The rufous-necked wood rail is found in Mexico on the Pacific coast and the coast of the Yucatán Peninsula and generally (though discontinuously) along both the Pacific and Caribbean coasts of Central America. In South America it is found along the Pacific coast discontinuously from Colombia through Ecuador to northern Peru, along the Caribbean coast from Colombia through Venezuela and the Guianas, and on Trinidad. In addition, a vagrant spent much of July 2013 at Bosque del Apache National Wildlife Refuge in New Mexico. Many bird enthusiasts and watchers traveled to the state to view it.

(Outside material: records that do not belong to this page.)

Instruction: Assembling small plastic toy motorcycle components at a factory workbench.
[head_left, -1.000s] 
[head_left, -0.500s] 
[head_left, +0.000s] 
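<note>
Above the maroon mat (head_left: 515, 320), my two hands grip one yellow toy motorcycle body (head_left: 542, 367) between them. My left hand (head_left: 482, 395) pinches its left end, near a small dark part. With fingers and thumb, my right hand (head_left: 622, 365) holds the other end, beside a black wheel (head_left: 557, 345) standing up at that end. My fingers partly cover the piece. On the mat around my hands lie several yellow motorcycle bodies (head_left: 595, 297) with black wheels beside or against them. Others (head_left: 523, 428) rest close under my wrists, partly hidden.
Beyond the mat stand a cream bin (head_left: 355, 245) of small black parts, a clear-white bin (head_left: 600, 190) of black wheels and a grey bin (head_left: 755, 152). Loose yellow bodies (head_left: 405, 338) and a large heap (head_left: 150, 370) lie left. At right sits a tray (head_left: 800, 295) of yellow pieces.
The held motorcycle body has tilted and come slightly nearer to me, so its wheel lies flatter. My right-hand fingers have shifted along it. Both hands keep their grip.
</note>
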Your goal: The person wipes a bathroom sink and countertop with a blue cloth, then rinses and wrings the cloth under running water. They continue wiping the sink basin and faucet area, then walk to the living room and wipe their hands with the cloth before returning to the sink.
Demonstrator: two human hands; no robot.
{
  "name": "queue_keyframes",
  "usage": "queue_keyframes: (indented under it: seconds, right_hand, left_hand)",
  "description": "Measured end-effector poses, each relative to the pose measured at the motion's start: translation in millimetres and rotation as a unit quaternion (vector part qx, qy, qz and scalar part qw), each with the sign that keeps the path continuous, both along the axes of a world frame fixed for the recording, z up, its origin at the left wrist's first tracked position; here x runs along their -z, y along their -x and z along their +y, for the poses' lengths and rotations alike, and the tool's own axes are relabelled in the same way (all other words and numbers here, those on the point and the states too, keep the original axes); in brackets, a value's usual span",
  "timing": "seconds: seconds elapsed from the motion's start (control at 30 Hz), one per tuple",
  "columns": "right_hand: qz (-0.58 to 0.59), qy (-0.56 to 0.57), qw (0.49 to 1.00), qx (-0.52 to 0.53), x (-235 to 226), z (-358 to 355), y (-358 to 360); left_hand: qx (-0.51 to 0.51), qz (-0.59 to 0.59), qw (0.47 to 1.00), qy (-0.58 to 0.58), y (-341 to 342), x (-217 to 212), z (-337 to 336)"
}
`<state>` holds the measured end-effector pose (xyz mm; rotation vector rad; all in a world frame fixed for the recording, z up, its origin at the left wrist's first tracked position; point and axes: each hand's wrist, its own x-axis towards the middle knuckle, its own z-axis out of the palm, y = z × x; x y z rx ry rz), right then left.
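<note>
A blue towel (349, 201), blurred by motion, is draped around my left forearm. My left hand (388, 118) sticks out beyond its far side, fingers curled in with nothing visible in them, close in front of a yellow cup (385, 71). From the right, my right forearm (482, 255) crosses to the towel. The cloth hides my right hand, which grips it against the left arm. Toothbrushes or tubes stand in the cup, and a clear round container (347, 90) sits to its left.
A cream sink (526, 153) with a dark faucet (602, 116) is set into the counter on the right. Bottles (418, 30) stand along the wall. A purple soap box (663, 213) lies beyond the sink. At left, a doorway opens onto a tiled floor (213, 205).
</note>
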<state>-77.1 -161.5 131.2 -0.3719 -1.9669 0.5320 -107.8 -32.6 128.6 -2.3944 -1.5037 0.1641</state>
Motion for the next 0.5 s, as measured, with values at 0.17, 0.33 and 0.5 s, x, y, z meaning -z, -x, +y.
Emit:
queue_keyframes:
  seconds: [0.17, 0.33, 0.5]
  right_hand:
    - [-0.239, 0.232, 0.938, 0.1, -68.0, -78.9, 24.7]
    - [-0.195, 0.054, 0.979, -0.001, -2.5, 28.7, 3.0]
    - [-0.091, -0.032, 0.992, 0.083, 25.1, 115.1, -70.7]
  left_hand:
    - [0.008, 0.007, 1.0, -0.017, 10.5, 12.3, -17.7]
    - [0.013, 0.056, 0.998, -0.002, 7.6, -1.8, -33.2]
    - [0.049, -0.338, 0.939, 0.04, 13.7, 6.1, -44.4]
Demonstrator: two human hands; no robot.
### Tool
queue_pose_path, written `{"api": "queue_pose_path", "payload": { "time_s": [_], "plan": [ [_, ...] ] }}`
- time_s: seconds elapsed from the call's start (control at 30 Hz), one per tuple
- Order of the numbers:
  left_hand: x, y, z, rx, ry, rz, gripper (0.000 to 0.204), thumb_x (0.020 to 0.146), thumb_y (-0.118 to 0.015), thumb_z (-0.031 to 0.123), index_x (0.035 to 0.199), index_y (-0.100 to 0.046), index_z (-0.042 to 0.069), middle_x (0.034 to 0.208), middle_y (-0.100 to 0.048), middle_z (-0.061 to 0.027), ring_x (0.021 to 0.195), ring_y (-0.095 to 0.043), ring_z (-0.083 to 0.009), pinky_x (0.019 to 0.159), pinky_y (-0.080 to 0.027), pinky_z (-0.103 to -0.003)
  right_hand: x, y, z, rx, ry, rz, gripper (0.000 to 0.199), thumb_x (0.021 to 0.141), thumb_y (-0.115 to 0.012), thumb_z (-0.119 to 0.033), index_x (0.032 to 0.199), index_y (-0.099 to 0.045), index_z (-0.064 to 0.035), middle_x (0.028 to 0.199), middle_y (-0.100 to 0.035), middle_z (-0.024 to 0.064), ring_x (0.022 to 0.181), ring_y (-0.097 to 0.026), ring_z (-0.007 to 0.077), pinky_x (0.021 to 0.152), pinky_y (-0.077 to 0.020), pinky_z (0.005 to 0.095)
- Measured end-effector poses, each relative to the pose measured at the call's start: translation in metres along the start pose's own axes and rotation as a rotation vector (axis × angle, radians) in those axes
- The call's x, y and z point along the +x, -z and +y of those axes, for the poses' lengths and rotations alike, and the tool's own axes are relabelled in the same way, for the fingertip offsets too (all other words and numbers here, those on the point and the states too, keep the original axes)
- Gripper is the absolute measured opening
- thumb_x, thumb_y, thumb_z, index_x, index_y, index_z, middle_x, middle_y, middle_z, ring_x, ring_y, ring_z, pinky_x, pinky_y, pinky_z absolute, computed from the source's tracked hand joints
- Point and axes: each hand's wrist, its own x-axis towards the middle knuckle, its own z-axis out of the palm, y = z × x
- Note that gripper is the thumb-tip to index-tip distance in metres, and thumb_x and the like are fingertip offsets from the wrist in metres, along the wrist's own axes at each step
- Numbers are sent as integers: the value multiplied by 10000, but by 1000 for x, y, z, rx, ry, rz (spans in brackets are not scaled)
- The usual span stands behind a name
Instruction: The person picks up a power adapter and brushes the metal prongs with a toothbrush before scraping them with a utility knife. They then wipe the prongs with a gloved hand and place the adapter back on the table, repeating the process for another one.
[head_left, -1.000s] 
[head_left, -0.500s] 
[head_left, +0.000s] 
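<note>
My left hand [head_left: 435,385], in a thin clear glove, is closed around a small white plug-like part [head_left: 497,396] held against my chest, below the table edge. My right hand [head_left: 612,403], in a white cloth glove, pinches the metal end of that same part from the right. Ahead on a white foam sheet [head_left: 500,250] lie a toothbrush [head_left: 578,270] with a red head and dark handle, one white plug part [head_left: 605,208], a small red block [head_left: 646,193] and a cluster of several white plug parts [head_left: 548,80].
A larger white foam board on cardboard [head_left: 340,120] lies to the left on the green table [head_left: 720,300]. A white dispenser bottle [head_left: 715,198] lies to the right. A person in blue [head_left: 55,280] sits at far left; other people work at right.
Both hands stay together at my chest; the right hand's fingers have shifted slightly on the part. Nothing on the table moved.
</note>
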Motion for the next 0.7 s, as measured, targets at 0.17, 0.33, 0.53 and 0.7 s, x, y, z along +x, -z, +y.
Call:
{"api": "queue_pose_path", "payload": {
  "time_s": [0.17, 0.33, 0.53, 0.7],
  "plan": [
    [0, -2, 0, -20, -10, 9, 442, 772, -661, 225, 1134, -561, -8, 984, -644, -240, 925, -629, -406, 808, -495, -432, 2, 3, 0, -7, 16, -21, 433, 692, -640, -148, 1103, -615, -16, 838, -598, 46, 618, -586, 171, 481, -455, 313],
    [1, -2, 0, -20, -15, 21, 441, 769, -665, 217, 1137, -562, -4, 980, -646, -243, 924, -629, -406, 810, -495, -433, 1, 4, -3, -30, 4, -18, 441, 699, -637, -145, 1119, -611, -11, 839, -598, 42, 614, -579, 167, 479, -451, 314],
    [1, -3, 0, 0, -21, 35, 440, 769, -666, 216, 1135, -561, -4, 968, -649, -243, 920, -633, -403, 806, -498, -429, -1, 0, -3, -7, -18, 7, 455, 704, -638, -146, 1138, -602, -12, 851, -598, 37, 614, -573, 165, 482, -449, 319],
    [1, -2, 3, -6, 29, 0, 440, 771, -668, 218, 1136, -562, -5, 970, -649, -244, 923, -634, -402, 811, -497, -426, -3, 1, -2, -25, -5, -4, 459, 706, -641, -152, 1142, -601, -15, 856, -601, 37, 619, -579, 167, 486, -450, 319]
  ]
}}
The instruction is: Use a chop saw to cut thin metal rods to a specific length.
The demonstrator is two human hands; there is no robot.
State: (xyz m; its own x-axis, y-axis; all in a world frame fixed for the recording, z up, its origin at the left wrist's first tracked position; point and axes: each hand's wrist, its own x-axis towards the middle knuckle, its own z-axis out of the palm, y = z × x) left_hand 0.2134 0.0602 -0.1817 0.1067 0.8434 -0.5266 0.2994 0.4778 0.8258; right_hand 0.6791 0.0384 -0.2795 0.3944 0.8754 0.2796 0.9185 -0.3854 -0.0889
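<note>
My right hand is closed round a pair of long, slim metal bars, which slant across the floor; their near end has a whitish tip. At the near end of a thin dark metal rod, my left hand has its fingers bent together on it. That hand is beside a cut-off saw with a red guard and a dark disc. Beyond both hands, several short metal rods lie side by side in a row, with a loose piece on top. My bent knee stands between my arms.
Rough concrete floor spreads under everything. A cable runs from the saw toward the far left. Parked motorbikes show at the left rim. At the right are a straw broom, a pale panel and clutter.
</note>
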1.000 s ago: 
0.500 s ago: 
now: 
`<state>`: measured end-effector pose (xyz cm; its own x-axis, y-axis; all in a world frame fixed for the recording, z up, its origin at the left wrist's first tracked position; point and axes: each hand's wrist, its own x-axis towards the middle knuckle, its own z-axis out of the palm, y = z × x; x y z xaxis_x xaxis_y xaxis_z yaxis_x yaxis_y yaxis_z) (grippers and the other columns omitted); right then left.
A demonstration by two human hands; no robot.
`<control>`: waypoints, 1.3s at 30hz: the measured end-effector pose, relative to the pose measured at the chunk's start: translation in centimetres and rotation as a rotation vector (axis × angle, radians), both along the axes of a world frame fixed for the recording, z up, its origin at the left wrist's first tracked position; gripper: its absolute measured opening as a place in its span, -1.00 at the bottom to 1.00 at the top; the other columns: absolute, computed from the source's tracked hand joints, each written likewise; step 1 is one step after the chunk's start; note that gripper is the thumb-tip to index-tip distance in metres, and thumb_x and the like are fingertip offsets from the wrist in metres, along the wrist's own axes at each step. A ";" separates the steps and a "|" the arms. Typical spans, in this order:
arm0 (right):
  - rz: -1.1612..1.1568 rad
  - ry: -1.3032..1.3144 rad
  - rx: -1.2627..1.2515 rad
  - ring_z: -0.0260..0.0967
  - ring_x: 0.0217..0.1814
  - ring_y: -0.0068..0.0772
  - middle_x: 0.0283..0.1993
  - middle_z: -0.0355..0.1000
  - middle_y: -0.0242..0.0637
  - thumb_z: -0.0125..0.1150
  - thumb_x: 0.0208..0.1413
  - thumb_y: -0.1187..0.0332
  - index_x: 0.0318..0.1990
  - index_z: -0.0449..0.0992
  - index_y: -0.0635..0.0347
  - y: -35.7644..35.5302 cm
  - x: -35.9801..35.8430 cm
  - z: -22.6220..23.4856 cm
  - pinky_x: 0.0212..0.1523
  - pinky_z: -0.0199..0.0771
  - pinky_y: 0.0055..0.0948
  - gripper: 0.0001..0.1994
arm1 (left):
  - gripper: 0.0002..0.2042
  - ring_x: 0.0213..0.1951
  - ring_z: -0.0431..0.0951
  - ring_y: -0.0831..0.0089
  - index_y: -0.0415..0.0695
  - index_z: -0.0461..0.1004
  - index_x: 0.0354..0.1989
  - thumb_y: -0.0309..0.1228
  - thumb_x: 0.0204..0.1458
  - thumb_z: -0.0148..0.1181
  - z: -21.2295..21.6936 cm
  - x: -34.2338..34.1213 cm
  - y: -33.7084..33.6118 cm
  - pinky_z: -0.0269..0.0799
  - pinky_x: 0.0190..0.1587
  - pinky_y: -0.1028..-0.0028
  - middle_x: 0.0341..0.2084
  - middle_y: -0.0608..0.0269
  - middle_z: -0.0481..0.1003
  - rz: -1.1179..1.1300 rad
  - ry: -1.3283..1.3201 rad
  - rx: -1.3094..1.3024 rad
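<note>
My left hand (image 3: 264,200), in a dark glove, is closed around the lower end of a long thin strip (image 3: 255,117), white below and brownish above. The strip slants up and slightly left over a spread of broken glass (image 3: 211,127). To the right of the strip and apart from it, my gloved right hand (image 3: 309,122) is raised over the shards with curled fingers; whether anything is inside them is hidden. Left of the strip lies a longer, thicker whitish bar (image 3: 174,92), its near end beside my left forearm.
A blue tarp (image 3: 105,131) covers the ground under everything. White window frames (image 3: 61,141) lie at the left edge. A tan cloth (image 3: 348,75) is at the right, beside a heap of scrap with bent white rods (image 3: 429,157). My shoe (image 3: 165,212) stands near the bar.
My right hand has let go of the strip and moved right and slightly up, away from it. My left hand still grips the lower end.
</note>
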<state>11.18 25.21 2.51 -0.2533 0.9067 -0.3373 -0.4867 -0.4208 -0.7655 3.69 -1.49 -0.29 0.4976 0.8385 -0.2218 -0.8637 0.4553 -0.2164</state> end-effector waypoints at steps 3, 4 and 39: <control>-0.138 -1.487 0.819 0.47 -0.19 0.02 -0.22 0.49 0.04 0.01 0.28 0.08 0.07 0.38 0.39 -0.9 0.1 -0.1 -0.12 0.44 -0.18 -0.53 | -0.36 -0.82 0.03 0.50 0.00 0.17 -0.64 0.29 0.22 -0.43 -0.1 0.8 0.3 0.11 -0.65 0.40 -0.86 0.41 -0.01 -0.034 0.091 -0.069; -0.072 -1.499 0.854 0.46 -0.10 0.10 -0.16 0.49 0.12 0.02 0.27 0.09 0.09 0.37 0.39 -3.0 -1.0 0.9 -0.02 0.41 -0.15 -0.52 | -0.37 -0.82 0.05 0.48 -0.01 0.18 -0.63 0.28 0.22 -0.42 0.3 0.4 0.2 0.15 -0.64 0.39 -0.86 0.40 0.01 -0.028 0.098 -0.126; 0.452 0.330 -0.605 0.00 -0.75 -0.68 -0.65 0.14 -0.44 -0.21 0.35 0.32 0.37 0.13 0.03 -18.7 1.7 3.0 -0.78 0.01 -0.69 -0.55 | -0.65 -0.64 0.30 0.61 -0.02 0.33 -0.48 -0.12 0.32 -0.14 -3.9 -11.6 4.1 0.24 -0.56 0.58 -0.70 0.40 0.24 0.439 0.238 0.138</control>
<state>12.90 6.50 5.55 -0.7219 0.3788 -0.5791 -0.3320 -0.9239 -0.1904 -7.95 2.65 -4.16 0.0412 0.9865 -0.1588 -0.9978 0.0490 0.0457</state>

The rufous-necked wood rail was long thought to be primarily a coastal species, and in parts of its range is known only from mangrove forest. However, a growing number of inland sightings in deciduous, humid, and montane forest as high as 1400 m are suggestive of elevational migration, with mangroves being only winter habitat.

==Behavior==
===Movement===

The rufous-necked wood rail has generally been considered a year-round resident throughout its range. However, there is strong evidence of seasonal elevational movements at least in Central America and perhaps western South America.

===Feeding===

The rufous-necked wood rail generally forages at morning and evening twilight. Though it is generally a secretive bird, when foraging it will often move several meters from cover onto open mudflats and stream banks. Its primary prey is crabs and it also takes other aquatic invertebrates.

===Breeding===

The rufous-necked wood rail's breeding biology is not well known. Its breeding season appears to vary geographically. Breeding records are few, and some of them are from inland forests. Two nests were described by one author as an open bowl made of twigs and lined with weed stems and both dead and green leaves. They were placed in a small tree and on a stump and both contained five eggs. The mean egg dimensions from one clutch is known, being 47 x 33 mm.

===Vocalization===

The rufous-necked wood rail's song has been described as "loud, irregularly paced kip and kow notes, e.g., kip-kow-kip, kow-kip-kow, kip-kowkip-kow, kow, kow, kow-kip". Pairs sing in duet "a strident series of musical notes...CHI burr... CHI burr... CHI burr....". They mostly sing at dusk and dawn but also at night. The species also makes "a cluck and kik in alarm".

==Status==

The IUCN has assessed the rufous-necked wood rail as being of Least Concern. It has a very large range and an estimated population of at least 50,000 mature individuals, though the latter is believed to be decreasing. No immediate threats have been identified. Mexico and Costa Rica consider it to be endangered in those countries. "Mangroves are imperiled by development, pollution, mariculture, and changes in sea level and salinity, all of which are anthropogenically driven."